Whereby, if 3% of the inherited flow (816.000 x0.03 = 24.480) results in 24.480 euros MINUS 3% of the cadastral value of the deceased’s home (you have read well, I said cadastral value, not caudal by which the Junta de Andalucía valued the property in the future inheritance) resulting in (80.000×0.03 = 2.400) 24.480-2.400, the subtraction would give us the amount of 22.080 euros (the most expensive cushions in history) that we would have to add to the hereditary wealth of 816.000 euros, with a result of the sum in 838.080 euros of total estate.
To not extend and generate an alphanumeric symposium, we could only add the multiplier increase because he is a distant relative and not direct, so the total hereditary wealth to be inherited by the «UNLUCKY» nephew is, according to the Junta de Andalucía, 1.075.401, 89 euros (remember that we are talking about four properties that were hard to sell for 240.000 euros all of them, an amount to which we should subtract other taxes on sales and the supposed wealth enrichment of them).

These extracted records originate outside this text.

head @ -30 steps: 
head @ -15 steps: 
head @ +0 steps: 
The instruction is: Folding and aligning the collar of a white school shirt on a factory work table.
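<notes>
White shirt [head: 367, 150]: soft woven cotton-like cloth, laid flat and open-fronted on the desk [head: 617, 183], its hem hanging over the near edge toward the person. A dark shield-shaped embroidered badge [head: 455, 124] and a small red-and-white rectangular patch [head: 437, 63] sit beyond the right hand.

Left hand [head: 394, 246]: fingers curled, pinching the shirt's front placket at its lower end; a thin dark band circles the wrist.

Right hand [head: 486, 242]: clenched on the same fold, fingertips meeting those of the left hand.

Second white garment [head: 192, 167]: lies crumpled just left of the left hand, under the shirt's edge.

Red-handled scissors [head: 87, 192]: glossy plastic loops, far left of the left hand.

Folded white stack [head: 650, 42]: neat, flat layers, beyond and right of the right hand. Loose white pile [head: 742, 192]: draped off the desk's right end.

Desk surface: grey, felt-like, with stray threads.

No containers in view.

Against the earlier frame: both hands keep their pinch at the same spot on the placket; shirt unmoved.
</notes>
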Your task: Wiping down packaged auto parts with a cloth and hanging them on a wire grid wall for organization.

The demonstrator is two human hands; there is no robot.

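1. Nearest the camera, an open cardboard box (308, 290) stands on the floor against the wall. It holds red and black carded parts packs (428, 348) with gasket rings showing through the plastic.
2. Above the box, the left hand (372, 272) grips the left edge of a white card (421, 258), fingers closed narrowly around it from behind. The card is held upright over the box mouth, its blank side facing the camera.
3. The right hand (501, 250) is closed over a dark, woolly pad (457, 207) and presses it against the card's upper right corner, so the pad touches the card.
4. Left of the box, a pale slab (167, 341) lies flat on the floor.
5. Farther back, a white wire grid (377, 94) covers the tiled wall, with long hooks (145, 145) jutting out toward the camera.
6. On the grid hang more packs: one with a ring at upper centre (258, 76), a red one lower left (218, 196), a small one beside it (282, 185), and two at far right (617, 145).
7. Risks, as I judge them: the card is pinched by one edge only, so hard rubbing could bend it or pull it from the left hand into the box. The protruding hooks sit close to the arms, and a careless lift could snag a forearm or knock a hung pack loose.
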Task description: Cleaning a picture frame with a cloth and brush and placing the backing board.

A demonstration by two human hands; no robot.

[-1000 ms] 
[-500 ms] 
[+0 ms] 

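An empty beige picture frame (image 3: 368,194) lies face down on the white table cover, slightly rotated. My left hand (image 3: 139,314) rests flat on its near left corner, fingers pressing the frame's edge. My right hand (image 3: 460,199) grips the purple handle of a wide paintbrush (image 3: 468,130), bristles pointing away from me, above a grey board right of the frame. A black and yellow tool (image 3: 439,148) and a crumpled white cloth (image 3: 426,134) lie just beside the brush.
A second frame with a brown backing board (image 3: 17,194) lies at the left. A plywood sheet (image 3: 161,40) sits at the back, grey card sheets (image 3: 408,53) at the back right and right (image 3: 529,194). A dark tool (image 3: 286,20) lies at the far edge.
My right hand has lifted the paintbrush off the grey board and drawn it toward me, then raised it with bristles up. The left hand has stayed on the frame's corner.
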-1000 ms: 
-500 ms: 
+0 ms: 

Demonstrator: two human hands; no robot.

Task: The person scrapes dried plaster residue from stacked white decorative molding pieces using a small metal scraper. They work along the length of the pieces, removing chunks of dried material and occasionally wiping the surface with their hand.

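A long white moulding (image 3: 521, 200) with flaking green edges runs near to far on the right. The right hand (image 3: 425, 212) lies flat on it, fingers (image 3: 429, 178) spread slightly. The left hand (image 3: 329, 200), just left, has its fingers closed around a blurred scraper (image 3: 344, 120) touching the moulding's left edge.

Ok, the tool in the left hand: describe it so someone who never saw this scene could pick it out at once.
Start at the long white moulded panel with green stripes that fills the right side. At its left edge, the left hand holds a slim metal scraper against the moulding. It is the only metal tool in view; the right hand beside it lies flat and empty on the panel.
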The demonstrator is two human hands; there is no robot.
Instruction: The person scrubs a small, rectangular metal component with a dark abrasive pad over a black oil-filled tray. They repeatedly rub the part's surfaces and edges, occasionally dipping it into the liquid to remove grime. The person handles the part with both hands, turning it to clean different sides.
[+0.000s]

To this hereditary wealth, according to the tax rate, it would correspond to paying, more or less, 308.681 euros for the inherited.
In this practical example we have assumed that the deceased has no money in the bank or shares, nor a piece of land of olive groves that he inherited from his father and this in turn from his grandfather, neither a car nor a motorcycle. We have come up with a very common case of an average saver whose decision was to invest in real estate and not in another type of item.
Hopefully the nephew will achieve that amount before six months after the death of his uncle because otherwise, if he does not ask for a postponement of another six months, the Junta de Andalucía will reload 20% on the debt he has contracted, and the real estate is not worth anything as payment, only money which the nephew does not have.
He must manage to sell everything or receive finance and get that amount in a maximum period of ONE YEAR or otherwise it is worth giving up the inheritance before accepting it. This is many citizens do in order not to get trapped for life. So there is a modest and much worked heritage in the hands of the public treasury after making it impossible for the family to inherit what the deceased left in their will.
At the end everything can be summed up in one sentence; if you do not have 300.000 euros at hand or you can not find anyone to lend it, you would end up owing 450.000 euros (interest and commissions included) to pay for houses that are not valued at more than 240.000 euros in the real market. This would be the correct moment to say:
«Leave the gold on the sand and run to save your life.»